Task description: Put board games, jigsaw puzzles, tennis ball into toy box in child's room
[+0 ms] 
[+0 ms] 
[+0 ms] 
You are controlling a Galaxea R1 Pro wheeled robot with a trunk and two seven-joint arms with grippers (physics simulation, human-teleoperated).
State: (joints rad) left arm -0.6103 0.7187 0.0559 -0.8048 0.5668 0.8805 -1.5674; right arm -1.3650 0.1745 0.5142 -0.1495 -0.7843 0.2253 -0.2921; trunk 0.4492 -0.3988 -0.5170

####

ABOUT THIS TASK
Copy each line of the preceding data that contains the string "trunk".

ANSWER
You are controlling a Galaxea R1 Pro wheeled robot with a trunk and two seven-joint arms with grippers (physics simulation, human-teleoperated).
State: (joints rad) left arm -0.6103 0.7187 0.0559 -0.8048 0.5668 0.8805 -1.5674; right arm -1.3650 0.1745 0.5142 -0.1495 -0.7843 0.2253 -0.2921; trunk 0.4492 -0.3988 -0.5170

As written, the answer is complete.